┌─ Records to use

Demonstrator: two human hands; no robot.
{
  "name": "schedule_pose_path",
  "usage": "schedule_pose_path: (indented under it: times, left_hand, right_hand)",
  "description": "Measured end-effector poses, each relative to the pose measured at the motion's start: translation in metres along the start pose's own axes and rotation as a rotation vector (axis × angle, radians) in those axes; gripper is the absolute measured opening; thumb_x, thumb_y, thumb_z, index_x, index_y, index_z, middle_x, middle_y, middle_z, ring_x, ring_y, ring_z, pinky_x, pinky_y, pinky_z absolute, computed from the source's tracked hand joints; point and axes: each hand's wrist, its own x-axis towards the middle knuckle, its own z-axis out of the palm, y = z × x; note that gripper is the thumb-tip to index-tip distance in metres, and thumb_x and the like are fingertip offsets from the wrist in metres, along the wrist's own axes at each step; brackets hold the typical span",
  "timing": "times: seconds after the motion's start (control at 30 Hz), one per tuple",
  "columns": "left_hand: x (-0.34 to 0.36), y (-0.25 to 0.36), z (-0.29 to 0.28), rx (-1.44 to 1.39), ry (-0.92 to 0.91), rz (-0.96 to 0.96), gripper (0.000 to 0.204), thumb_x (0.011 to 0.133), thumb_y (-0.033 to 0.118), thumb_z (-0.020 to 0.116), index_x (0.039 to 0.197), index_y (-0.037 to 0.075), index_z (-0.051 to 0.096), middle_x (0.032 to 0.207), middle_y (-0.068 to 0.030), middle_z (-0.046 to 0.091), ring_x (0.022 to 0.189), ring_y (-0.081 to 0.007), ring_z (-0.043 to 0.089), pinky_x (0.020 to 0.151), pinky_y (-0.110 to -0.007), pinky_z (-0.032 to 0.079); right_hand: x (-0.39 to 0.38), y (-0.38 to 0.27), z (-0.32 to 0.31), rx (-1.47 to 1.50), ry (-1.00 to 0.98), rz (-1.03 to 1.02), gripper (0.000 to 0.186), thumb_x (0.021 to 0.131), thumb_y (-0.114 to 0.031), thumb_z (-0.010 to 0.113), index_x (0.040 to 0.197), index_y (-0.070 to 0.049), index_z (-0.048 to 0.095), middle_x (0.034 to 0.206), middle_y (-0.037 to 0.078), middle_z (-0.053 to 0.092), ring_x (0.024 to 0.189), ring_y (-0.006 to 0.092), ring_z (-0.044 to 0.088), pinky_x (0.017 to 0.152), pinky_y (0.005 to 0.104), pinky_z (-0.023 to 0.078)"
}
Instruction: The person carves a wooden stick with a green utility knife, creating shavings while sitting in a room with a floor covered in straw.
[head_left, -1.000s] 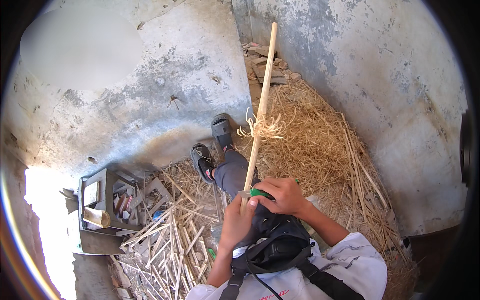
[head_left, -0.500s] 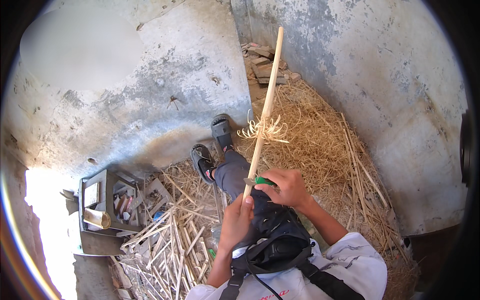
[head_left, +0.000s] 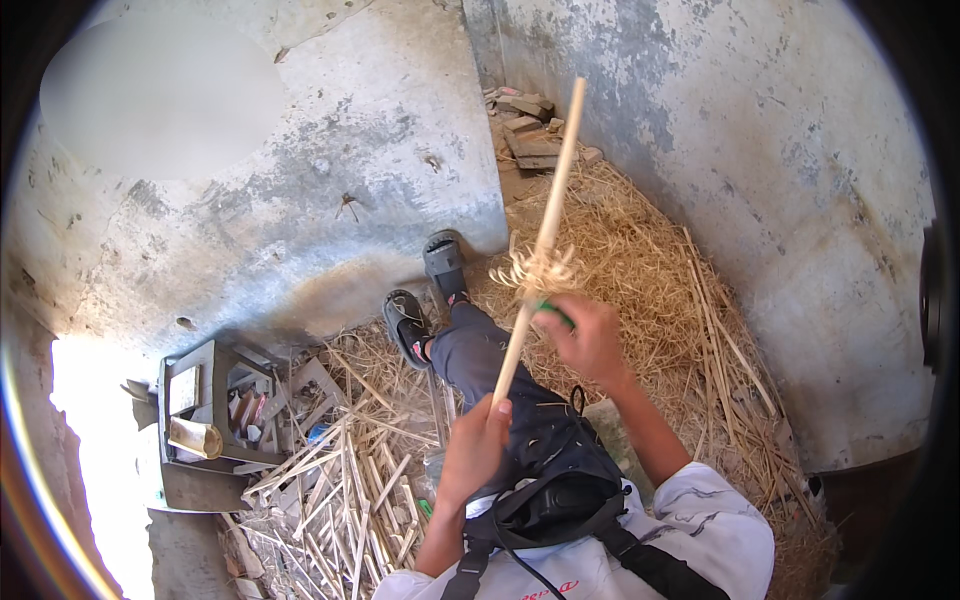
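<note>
My left hand (head_left: pixel 474 450) is closed around the lower end of a long pale wooden stick (head_left: pixel 563 180), which slants up and away to the right. Farther along the stick my right hand (head_left: pixel 588 338) grips a knife by its green handle (head_left: pixel 557 313), close against the wood. Its blade is blurred and mostly hidden at this moment. Just beyond the knife, a bunch of curled wood shavings (head_left: pixel 537 268) clings to the stick.
Loose shavings (head_left: pixel 635 240) cover the floor at right, with long thin strips (head_left: pixel 715 330) along the wall. Split sticks (head_left: pixel 360 490) lie heaped at lower left beside an overturned-looking stool frame (head_left: pixel 215 400). Broken bricks (head_left: pixel 530 145) sit in the far corner.
My right hand and the knife have moved up along the stick, away from my left hand, to the curls. The stick has shifted slightly downward and its far end rightward.
</note>
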Motion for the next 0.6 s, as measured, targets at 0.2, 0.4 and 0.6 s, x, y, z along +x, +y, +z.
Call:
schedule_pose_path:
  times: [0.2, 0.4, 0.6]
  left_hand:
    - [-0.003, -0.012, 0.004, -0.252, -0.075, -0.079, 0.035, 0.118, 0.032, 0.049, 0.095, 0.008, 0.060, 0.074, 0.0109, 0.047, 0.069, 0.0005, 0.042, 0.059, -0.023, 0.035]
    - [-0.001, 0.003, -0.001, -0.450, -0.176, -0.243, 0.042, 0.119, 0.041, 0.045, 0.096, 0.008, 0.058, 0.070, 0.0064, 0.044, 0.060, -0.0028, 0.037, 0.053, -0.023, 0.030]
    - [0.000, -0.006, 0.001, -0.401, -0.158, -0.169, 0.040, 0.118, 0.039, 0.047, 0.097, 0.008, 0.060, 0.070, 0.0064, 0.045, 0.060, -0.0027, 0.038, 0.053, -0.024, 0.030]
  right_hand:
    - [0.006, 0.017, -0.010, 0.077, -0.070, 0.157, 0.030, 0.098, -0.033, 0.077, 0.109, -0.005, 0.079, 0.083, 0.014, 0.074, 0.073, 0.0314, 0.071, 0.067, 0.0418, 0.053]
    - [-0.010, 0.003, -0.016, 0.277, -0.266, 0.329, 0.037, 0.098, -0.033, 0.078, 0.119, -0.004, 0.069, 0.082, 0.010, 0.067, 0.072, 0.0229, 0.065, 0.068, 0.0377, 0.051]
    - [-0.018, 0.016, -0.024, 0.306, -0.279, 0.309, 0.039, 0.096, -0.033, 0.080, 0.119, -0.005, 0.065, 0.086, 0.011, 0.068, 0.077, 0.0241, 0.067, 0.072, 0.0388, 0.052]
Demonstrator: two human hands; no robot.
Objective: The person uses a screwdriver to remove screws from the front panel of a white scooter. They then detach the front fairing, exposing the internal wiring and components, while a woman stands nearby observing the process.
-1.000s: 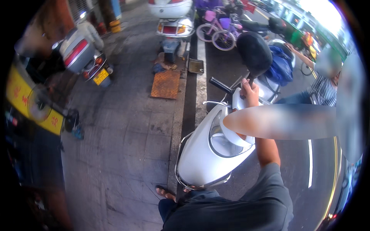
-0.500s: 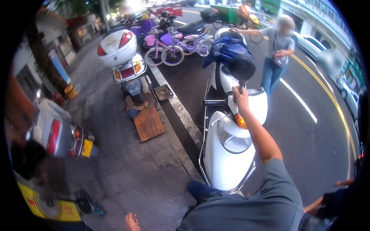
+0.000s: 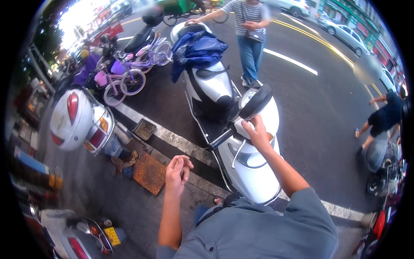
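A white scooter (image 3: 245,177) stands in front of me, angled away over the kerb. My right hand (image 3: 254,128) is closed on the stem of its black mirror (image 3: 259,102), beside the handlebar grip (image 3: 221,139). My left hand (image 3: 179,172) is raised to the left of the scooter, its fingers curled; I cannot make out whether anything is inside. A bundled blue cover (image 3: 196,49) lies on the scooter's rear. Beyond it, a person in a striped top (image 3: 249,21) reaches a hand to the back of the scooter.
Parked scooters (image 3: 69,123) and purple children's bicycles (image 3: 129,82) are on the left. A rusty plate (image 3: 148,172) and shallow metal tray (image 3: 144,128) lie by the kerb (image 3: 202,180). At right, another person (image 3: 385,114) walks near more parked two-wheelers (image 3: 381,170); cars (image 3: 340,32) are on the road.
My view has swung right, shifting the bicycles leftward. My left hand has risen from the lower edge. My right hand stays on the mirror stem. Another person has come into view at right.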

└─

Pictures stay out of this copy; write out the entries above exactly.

Solution to this problem —
Demonstrator: two human hands; no robot.
{
  "name": "schedule_pose_path",
  "usage": "schedule_pose_path: (indented under it: times, left_hand, right_hand)",
  "description": "Measured end-effector poses, each relative to the pose measured at the motion's start: translation in metres along the start pose's own axes and rotation as a rotation vector (axis × angle, radians) in those axes; gripper is the absolute measured opening; thumb_x, thumb_y, thumb_z, index_x, index_y, index_z, middle_x, middle_y, middle_z, ring_x, ring_y, ring_z, pinky_x, pinky_y, pinky_z absolute, computed from the source's tracked hand joints; point and axes: each hand's wrist, its own x-axis towards the middle knuckle, its own z-axis out of the palm, y = z × x; note that gripper is the thumb-tip to index-tip distance in metres, and thumb_x and the like are fingertip offsets from the wrist in metres, along the wrist's own axes at each step; brackets hold the typical span",
  "timing": "times: seconds after the motion's start (control at 30 Hz), one per tuple",
  "columns": "left_hand: x (-0.34 to 0.36), y (-0.25 to 0.36), z (-0.29 to 0.28), rx (-1.44 to 1.39), ry (-0.92 to 0.91), rz (-0.96 to 0.96), gripper (0.000 to 0.204), thumb_x (0.011 to 0.133), thumb_y (-0.033 to 0.118), thumb_z (-0.020 to 0.116), index_x (0.039 to 0.197), index_y (-0.037 to 0.075), index_z (-0.051 to 0.096), middle_x (0.032 to 0.207), middle_y (-0.068 to 0.030), middle_z (-0.046 to 0.091), ring_x (0.022 to 0.189), ring_y (-0.081 to 0.007), ring_z (-0.043 to 0.089), pinky_x (0.020 to 0.151), pinky_y (-0.110 to -0.007), pinky_z (-0.032 to 0.079); right_hand: x (-0.39 to 0.38), y (-0.38 to 0.27), z (-0.32 to 0.31), rx (-1.47 to 1.50), ry (-1.00 to 0.98), rz (-1.03 to 1.02), gripper (0.000 to 0.186), thumb_x (0.021 to 0.131), thumb_y (-0.114 to 0.031), thumb_z (-0.010 to 0.113), index_x (0.040 to 0.197), index_y (-0.070 to 0.049), index_z (-0.048 to 0.095), middle_x (0.034 to 0.206), middle_y (-0.037 to 0.078), middle_z (-0.053 to 0.092), ring_x (0.024 to 0.189), ring_y (-0.006 to 0.092), ring_z (-0.044 to 0.088), pinky_x (0.017 to 0.152), pinky_y (0.005 to 0.104), pinky_z (-0.023 to 0.078)"
}
Instruction: The person carves a wooden stick with a green utility knife, creating shavings while sitting in a room with a floor covered in straw.
[head_left, -1.000s] 
[head_left, -0.500s] 
[head_left, +0.000s] 
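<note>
My left hand (head_left: pixel 474 450) is closed around the lower end of a long pale wooden stick (head_left: pixel 563 180), which slants up and away to the right. Farther along the stick my right hand (head_left: pixel 588 338) grips a knife by its green handle (head_left: pixel 557 313), close against the wood. Its blade is blurred and mostly hidden at this moment. Just beyond the knife, a bunch of curled wood shavings (head_left: pixel 537 268) clings to the stick.
Loose shavings (head_left: pixel 635 240) cover the floor at right, with long thin strips (head_left: pixel 715 330) along the wall. Split sticks (head_left: pixel 360 490) lie heaped at lower left beside an overturned-looking stool frame (head_left: pixel 215 400). Broken bricks (head_left: pixel 530 145) sit in the far corner.
My right hand and the knife have moved up along the stick, away from my left hand, to the curls. The stick has shifted slightly downward and its far end rightward.
</note>
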Motion for the next 0.6 s, as measured, targets at 0.2, 0.4 and 0.6 s, x, y, z along +x, +y, +z.
Call:
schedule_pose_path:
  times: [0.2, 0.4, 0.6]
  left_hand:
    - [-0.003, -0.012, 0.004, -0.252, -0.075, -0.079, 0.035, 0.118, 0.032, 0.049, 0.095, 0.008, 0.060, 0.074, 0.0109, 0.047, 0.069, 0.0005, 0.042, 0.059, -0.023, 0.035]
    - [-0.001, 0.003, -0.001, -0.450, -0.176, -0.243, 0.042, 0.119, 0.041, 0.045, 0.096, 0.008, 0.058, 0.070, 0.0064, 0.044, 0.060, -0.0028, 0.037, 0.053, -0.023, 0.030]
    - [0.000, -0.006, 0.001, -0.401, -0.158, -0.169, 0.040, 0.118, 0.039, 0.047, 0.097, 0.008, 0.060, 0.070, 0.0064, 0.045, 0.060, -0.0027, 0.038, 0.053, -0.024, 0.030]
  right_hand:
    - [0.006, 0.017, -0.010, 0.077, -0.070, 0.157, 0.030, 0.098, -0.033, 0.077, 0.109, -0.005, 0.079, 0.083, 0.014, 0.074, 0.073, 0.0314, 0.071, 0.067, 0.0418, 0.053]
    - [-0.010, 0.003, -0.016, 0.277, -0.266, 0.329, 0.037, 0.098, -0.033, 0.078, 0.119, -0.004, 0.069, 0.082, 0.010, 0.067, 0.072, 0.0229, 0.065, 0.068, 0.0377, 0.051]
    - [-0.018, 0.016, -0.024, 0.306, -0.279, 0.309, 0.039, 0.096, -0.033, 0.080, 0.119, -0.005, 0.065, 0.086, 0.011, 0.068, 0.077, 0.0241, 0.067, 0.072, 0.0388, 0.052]
Demonstrator: two human hands; no robot.
Objective: The person uses a screwdriver to remove screws from the front panel of a white scooter. They then detach the front fairing, exposing the internal wiring and components, while a woman stands nearby observing the process.
-1.000s: 
-0.500s: 
+0.000s: 
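A white scooter (image 3: 245,177) stands in front of me, angled away over the kerb. My right hand (image 3: 254,128) is closed on the stem of its black mirror (image 3: 259,102), beside the handlebar grip (image 3: 221,139). My left hand (image 3: 179,172) is raised to the left of the scooter, its fingers curled; I cannot make out whether anything is inside. A bundled blue cover (image 3: 196,49) lies on the scooter's rear. Beyond it, a person in a striped top (image 3: 249,21) reaches a hand to the back of the scooter.
Parked scooters (image 3: 69,123) and purple children's bicycles (image 3: 129,82) are on the left. A rusty plate (image 3: 148,172) and shallow metal tray (image 3: 144,128) lie by the kerb (image 3: 202,180). At right, another person (image 3: 385,114) walks near more parked two-wheelers (image 3: 381,170); cars (image 3: 340,32) are on the road.
My view has swung right, shifting the bicycles leftward. My left hand has risen from the lower edge. My right hand stays on the mirror stem. Another person has come into view at right.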

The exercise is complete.